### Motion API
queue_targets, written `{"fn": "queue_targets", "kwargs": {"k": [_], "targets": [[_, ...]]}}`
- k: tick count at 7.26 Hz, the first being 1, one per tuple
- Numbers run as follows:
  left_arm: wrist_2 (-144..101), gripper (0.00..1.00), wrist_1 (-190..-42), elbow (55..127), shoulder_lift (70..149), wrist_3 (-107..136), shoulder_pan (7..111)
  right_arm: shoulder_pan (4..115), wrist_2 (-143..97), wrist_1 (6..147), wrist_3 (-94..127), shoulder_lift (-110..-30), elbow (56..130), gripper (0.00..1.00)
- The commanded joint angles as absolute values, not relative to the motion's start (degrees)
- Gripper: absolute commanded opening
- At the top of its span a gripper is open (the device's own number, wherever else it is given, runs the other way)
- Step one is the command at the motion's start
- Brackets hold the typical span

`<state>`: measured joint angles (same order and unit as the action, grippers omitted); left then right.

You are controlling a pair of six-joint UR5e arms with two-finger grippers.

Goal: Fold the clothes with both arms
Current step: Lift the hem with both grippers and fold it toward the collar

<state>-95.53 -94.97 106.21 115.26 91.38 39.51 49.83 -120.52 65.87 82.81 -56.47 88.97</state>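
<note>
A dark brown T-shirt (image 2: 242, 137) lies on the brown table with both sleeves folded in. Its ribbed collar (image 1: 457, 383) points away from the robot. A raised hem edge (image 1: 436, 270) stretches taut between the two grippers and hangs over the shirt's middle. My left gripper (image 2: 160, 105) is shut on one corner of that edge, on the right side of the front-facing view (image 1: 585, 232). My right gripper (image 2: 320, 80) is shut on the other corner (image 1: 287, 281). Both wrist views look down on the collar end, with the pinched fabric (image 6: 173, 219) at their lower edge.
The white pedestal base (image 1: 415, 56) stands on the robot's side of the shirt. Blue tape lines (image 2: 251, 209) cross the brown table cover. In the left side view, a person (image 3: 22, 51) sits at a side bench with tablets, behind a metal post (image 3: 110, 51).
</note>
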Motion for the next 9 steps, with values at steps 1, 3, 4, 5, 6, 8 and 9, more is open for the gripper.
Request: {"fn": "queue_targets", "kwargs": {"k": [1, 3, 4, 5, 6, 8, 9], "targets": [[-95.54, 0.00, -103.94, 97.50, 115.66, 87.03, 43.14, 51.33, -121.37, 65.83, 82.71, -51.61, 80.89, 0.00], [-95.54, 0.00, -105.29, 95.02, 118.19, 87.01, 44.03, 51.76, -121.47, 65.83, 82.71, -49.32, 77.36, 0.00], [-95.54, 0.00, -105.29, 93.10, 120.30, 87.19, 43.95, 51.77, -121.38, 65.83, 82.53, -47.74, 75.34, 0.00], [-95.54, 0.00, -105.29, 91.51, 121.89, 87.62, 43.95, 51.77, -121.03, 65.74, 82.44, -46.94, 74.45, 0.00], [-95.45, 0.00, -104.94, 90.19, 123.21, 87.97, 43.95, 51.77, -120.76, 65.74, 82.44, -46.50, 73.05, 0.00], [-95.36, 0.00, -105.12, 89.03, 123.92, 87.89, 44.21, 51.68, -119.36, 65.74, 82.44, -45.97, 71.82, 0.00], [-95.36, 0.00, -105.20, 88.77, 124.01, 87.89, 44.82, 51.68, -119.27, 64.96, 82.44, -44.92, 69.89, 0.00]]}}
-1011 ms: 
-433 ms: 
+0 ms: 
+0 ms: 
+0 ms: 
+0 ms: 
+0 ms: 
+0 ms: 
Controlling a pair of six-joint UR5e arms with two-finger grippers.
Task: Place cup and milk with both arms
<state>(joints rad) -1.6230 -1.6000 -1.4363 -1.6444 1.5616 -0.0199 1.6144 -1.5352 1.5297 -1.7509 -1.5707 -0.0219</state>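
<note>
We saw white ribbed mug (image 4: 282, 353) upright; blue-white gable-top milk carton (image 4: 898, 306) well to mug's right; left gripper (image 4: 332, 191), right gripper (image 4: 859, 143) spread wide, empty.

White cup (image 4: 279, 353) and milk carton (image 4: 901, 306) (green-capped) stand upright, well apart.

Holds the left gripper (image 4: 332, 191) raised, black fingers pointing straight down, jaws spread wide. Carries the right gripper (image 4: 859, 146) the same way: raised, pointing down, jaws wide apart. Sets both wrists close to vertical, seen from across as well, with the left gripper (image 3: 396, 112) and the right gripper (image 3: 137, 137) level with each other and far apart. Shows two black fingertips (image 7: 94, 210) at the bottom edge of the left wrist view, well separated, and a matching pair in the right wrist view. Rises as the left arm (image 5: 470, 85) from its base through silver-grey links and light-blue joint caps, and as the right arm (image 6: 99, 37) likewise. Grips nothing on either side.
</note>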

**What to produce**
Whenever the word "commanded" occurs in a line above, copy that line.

**Final answer**
- The commanded joint angles as absolute values, not relative to the motion's start (degrees)
- Gripper: absolute commanded opening

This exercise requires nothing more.